Clive and Carol are married, but soon he begins to long for Eve again. One day Eve telephones, cursing Clive for abandoning her and saying she mailed back all the money he paid for her services. When Carol goes away on a business trip, Clive secretly meets Eve again, but finds she has not changed, and that she lied about sending back his money. He later meets a redheaded prostitute who knows Eve, and takes the redhead home in order to learn more about Eve from her. The redhead tells him that Eve suffered an abusive childhood which caused her to become cold and cruel herself, and that she has no husband and just uses men for fun and money. Carol arrives home and sees Clive with the redhead. Shocked, she speeds off recklessly in her car, which crashes aloft a valley and she dies.

Clive's Hollywood career ends thereafter; Gold gets evidence that Clive's play was not his own work, and Clive is forced to return all the royalties. A distraught Clive decides to kill Eve in revenge for all his misfortune. He sneaks into her house and attacks her, only to be beaten and thrown out by Eve and Barrow, just as Clive had earlier thrown Barrow out. Russell finds Clive and takes him home.

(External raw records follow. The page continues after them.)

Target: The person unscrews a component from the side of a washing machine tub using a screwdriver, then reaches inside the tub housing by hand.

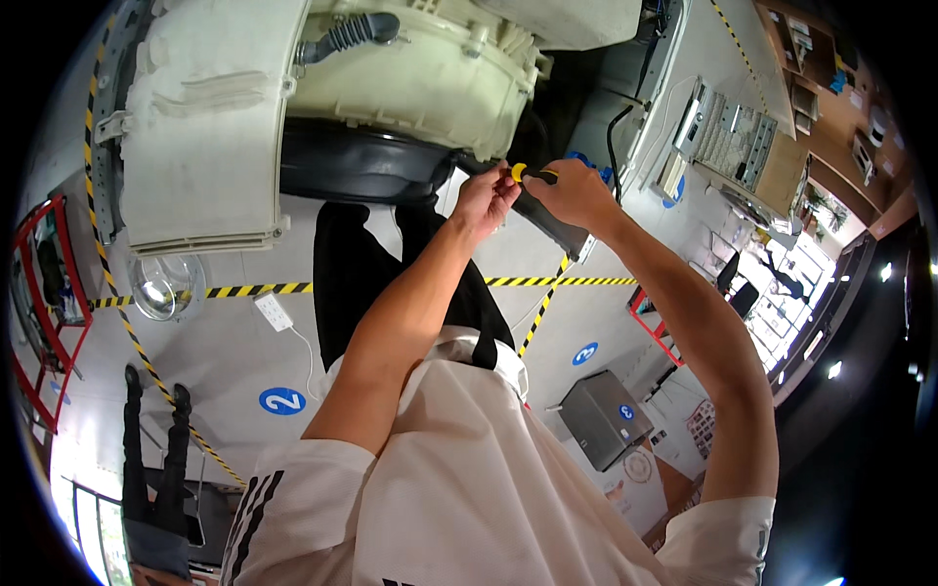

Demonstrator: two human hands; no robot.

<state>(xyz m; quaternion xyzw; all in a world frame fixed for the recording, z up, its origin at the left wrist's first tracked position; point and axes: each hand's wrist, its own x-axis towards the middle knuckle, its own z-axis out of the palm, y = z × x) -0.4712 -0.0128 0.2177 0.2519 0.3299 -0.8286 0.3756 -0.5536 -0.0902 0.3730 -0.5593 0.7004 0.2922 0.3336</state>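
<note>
My right hand (575, 200) is wrapped round the black and yellow handle of a screwdriver (519, 173). Close beside its yellow end, the fingers of my left hand (479, 203) are pinched together; whatever they hold is too small to make out. Both hands are at the lower right edge of an opened washing machine. Its cream plastic tub (420, 93) faces me, with a black rubber door seal (366, 164) along the near side. The screwdriver's tip is hidden by my left fingers.
A large white panel (200, 127) stands left of the tub, and a grey corrugated hose (350, 35) lies above. A clear glass door bowl (168, 286) and a white power strip (274, 312) rest on the floor. Another person's legs (156, 459) show at lower left.
</note>
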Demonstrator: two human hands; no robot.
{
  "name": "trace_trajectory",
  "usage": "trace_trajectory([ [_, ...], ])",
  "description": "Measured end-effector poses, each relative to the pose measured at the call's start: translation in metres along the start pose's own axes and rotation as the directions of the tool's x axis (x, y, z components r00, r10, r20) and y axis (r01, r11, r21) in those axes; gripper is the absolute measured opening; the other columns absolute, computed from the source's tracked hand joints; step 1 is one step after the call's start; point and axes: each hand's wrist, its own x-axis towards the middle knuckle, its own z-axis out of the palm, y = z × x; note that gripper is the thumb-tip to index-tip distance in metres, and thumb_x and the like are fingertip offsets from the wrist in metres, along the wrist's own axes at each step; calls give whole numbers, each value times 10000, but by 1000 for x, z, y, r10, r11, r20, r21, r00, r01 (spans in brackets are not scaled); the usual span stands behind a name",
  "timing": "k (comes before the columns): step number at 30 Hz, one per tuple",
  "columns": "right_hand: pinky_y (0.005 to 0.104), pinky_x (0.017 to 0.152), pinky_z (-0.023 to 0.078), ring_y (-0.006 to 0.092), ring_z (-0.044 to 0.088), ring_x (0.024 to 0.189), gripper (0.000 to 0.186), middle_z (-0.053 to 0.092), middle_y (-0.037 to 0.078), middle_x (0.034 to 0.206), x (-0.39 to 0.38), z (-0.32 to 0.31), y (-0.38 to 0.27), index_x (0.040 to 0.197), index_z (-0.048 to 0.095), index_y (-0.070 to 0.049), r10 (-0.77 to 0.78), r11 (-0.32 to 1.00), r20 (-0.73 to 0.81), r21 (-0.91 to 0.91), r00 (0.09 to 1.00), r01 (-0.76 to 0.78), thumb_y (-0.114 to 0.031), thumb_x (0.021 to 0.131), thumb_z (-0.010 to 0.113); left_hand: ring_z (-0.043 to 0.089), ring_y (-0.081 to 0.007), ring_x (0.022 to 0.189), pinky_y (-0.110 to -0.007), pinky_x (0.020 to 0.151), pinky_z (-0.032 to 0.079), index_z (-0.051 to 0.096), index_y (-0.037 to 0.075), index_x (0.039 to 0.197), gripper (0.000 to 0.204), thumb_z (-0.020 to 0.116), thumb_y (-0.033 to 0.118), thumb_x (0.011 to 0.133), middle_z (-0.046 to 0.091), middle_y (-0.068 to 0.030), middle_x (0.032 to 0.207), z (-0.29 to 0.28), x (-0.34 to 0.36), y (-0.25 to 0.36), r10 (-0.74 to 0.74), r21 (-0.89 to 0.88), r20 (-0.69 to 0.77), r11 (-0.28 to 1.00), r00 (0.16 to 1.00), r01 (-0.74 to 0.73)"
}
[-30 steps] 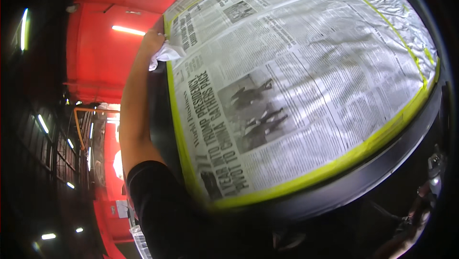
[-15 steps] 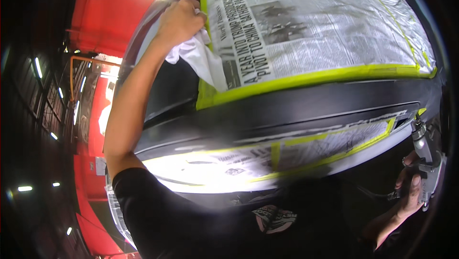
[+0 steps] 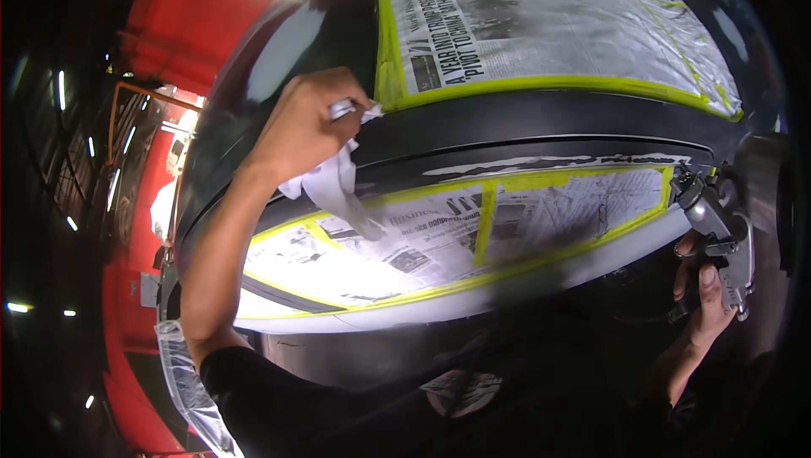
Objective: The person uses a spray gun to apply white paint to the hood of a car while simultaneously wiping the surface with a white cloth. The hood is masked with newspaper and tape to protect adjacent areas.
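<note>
My left hand is closed round a crumpled white cloth, whose loose end hangs down over the side of a dark car body. It is at the lower left corner of a window masked with newspaper and yellow-green tape. At the far right, my right hand grips a silver spray gun with its fingers wrapped round the handle. The gun's head points up toward the end of the lower masked strip. Part of the right hand's grip is hidden in shadow.
Below the dark panel runs a second newspaper-covered area edged with tape, above a pale lower edge. Clear plastic sheeting hangs at lower left. A red wall and an orange frame stand beyond.
My left hand has moved down with the cloth, from beside the masked window toward the dark panel below it. The view has shifted somewhat; my right hand still holds the spray gun.
</note>
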Motion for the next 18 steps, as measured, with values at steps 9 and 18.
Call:
trace_trajectory([
  [9, 227, 450, 412, 102, 536, 516, 674, 683, 194, 983, -4, -7, -7, 1415, 501, 96, -12, 1000, 68, 2, 998, 12, -335, 959, 745, 711, -217, 844, -361, 749, 556, 710, -28, 988, 152, 696, -109, 860, 704, -119, 930, 18, -18, 5, 145, 110, -55, 984, 988, -139],
  [18, 233, 446, 421, 104, 561, 513, 531, 702, 180, 941, -41, 13, -21, 1270, 591, 94, 19, 999, 18, -43, 1000, -18, -304, 954, 745, 701, -301, 727, -411, 739, 538, 727, -19, 916, 111, 656, 51, 867, 700, -166, 810, 27, 21, 18, 100, 155, 72, 982, 992, -110],
])
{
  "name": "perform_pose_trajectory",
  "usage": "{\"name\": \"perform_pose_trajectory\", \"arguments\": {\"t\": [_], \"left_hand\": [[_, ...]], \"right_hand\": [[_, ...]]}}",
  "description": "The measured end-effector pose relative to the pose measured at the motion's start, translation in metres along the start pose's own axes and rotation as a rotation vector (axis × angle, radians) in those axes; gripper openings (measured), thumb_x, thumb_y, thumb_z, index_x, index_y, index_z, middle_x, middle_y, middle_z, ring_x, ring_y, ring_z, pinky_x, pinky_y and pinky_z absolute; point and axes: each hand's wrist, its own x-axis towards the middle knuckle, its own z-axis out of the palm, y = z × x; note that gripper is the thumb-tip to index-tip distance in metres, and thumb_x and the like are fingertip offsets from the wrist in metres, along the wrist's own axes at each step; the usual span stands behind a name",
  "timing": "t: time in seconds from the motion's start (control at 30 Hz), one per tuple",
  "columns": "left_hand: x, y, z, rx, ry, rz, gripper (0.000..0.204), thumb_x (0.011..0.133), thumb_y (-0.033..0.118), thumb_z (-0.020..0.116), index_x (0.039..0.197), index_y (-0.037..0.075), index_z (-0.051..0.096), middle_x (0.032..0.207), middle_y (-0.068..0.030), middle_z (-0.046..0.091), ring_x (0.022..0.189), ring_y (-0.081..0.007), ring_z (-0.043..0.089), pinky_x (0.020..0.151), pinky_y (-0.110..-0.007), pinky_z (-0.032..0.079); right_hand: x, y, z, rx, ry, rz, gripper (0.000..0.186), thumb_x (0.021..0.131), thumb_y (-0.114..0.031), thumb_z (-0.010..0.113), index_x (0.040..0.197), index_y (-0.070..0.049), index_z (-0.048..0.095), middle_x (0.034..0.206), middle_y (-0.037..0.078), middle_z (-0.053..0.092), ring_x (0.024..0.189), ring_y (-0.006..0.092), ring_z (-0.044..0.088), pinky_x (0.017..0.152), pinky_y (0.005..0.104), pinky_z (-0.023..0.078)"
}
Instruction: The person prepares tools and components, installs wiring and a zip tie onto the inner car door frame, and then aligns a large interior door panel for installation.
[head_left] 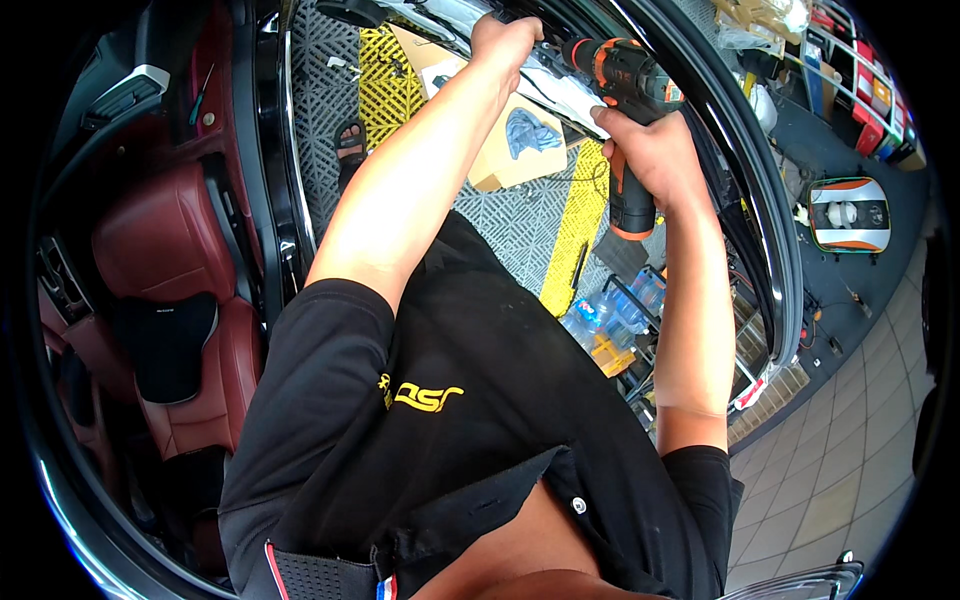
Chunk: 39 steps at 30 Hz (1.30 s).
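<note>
My right hand (660, 155) is wrapped round the handle of a black and orange cordless drill (622, 72). The drill's front end points left, toward my left hand (503, 48). That hand is closed at the edge of an opened car door (560, 95), whose inner side shows a whitish sheet. Its fingertips are partly hidden, and I cannot make out what they pinch. Black trim and a rubber seal (770, 220) curve along the door to the right of the drill.
On my left is the car's interior, with a dark red seat (165, 240) and a teal-handled screwdriver (201, 95). A cardboard sheet (490, 165) lies on grey and yellow floor grating (575, 235). Plastic bottles (620, 305) stand in a rack. An orange-and-silver case (849, 214) sits further right.
</note>
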Motion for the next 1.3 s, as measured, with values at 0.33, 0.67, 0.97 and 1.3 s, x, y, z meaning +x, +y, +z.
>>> {"name": "perform_pose_trajectory", "arguments": {"t": [0.33,0.67,0.97,1.3], "left_hand": [[0.0013,0.0069,-0.0068,0.046,-0.094,-0.053,0.022,0.071,0.007,0.066,0.089,-0.005,0.068,0.08,-0.0086,0.067,0.072,-0.0203,0.062,0.065,-0.033,0.049],[0.0015,0.0067,-0.0063,0.027,-0.099,-0.064,0.021,0.071,0.007,0.066,0.087,-0.005,0.068,0.079,-0.009,0.067,0.069,-0.0205,0.062,0.062,-0.033,0.049],[0.0003,0.0075,-0.0055,0.061,-0.079,-0.062,0.019,0.071,0.007,0.066,0.087,-0.004,0.068,0.077,-0.008,0.066,0.066,-0.0199,0.06,0.06,-0.033,0.046],[-0.0012,0.007,-0.0043,0.031,-0.047,-0.041,0.018,0.071,0.009,0.066,0.084,-0.003,0.067,0.074,-0.0074,0.064,0.062,-0.019,0.057,0.057,-0.033,0.045]], "right_hand": [[0.0001,-0.0013,-0.001,0.006,-0.012,0.013,0.022,0.087,-0.021,0.075,0.1,-0.004,0.07,0.069,0.001,0.064,0.059,0.0087,0.058,0.056,0.0281,0.049],[0.0022,0.0009,-0.0003,-0.014,0.002,0.01,0.021,0.086,-0.022,0.074,0.097,-0.004,0.071,0.069,0.001,0.064,0.06,0.0087,0.058,0.057,0.0285,0.049],[0.0026,0.0026,0.0002,-0.015,0.003,0.007,0.021,0.087,-0.021,0.074,0.099,-0.003,0.07,0.07,0.002,0.064,0.061,0.0091,0.059,0.058,0.0288,0.05],[0.001,0.0007,0.0004,0.022,-0.005,-0.008,0.022,0.087,-0.02,0.075,0.099,-0.003,0.07,0.071,0.002,0.064,0.062,0.0092,0.06,0.059,0.0284,0.049]]}}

Two years later, Clive is working with Russell at a shipping site, and has not seen Eve since the confrontation at her home. He writes a book about his past with Eve, in hopes she will read it and see how much he actually knew about her. Russell purchases a ferry with his savings, which he names Carol, and makes Clive his partner for ferrying tourists across the harbour.

== Plagiarism ==
Part of its seventeenth chapter is plagiarized from the ninth chapter of Appointment in Samarra by John O'Hara.

==Film adaptations==
- Eva — A 1962 film directed by Joseph Losey, starring Jeanne Moreau and Stanley Baker.
- Eva — A 2018 film directed by Benoît Jacquot, starring Isabelle Huppert and Gaspard Ulliel.

==In popular culture==
- The book plays a central role in the meeting of the protagonists in the 1977 Indian Hindi film Apnapan.